**WORK REQUIRED**.
Print the lines from the one containing "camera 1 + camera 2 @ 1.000" through the end of the material below, both included, exactly as they appear and without pictures.

**DATA EXCERPT**.
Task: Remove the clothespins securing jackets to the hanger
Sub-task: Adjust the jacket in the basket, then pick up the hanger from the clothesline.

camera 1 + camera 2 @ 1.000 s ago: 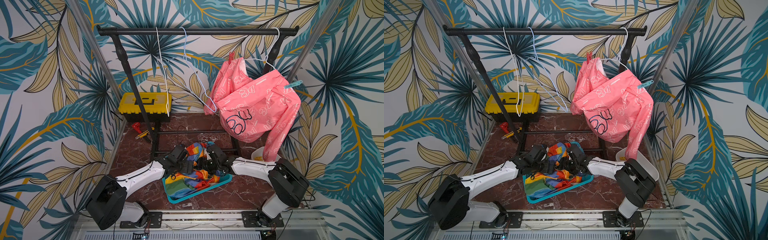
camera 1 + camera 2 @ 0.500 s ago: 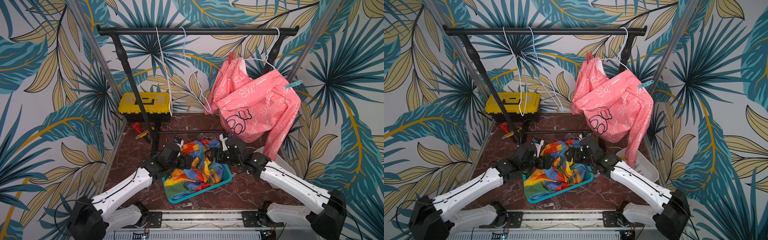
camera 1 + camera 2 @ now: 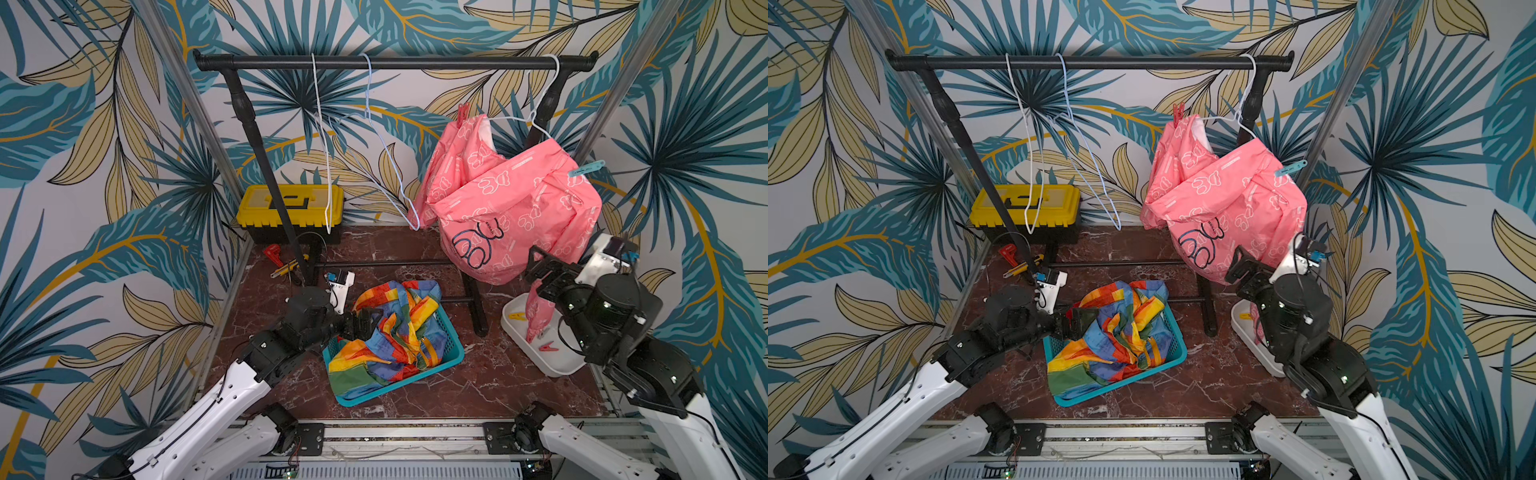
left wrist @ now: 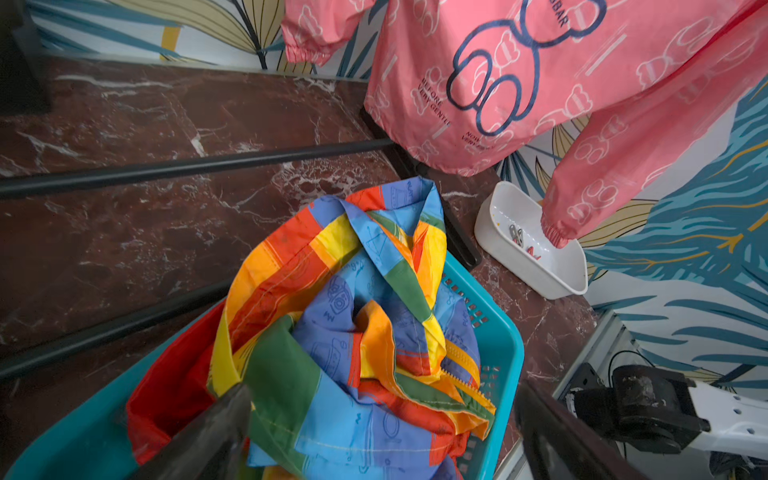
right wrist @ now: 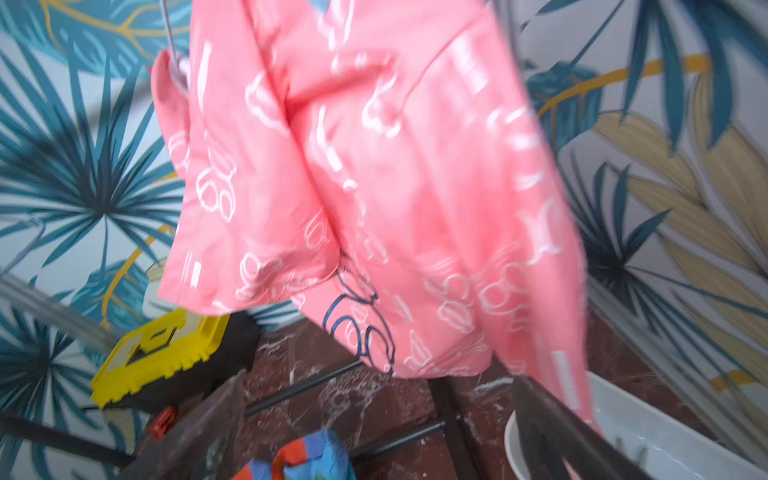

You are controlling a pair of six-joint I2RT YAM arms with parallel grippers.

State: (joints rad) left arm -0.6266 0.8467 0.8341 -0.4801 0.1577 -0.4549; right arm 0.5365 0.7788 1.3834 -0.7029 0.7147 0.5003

**RESPONSE**.
camera 1 + camera 2 @ 1.000 s ago: 
camera 1 + camera 2 @ 0.500 s ago: 
camera 1 + camera 2 @ now: 
left wrist @ now: 
right wrist @ now: 

You are controlling a pair of six-joint I2RT YAM arms with parallel grippers.

State: (joints rad) left arm -0.6266 0.8467 0.8341 -0.4801 0.1577 -0.4549; right arm 0.5365 0.7788 1.3834 -0.7029 0.7147 0.5003

The exercise is complete as it stands.